Narrated by Marie T. Russell.

Video version

Uri Geller, for those readers who did not follow this minor-major comedy, was an Israeli entertainer who could apparently bend metal without touching it, make broken or stopped watches run for short periods, and occasionally make an object disappear, and who displayed undeniable extrasensory perception.

Interested researchers tested Geller’s abilities at the Stanford Research Institute in California. The tests were conducted by only one of the dozens of nearly autonomous departments making up this complex (3,000 employees), but those connected with the investigation, which went on for months, were convinced that the Geller effect was genuine.

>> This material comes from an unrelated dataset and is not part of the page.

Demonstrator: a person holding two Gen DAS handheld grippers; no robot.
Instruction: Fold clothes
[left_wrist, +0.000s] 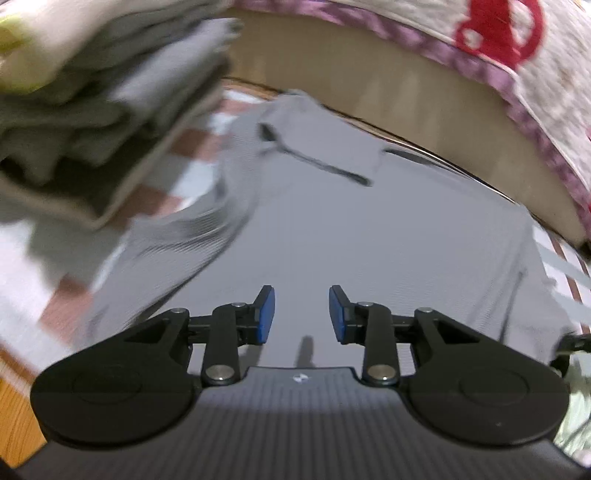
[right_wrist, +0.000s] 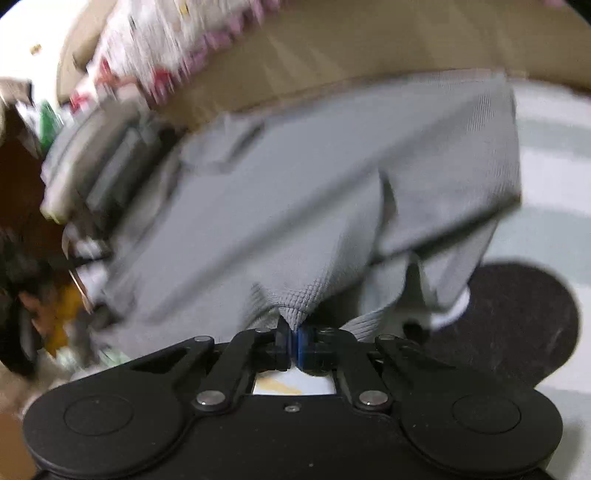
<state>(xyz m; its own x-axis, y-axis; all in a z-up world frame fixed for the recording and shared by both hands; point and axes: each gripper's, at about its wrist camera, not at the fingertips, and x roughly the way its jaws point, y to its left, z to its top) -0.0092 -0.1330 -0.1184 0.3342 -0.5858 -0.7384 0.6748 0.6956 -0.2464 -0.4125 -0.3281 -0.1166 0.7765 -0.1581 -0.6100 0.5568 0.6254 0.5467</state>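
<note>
A: Starting at the far left of the left wrist view, there's a stack of folded clothes crowding the upper corner, blurred, its lower edge hanging over the checked mat.

B: And beside it?

A: The grey shirt lies spread flat on that mat, collar end toward the bed base. Its left edge is rumpled near the stack; its right edge runs straight, with a bare strip of mat beyond it.

B: The left gripper?

A: Hovering over the shirt's middle, blue pads spread apart, nothing between them. Plain open cloth all around the tips.

B: Further right?

A: The quilt, purple-trimmed, overhangs the bed and closes off the far side.

B: Now the right wrist view.

A: Clutter blurs the left edge. Then the shirt rises in a tent, since the right gripper has its pads pressed together, pinching a fold of the shirt's near edge. To the right, a loose corner droops toward a dark round mat, with pale striped floor covering lying open past it.
</note>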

Papers stating this opinion were published, and a storm of protest broke out, for academic dogma and was brought into question. . . . So Geller’s discrediting was undertaken. Soon we Americans found out—to the disappointment of some and to the relief of others—that Geller was a fraud, a charlatan, a cheat.

And The Show Goes On...

Then a funny thing happened. Geller went to England in late 1973 to perform his fork-bending stunts on television for the British Broadcasting Company. Geller had observed that people in his audiences occasionally had keys bend in their pockets, rings twist and break on their fingers, and so on while he was doing similar things on the stage. The notion grew that perhaps Geller could operate through people and maybe even at long distance. Or perhaps other people might possess the same odd ability he did.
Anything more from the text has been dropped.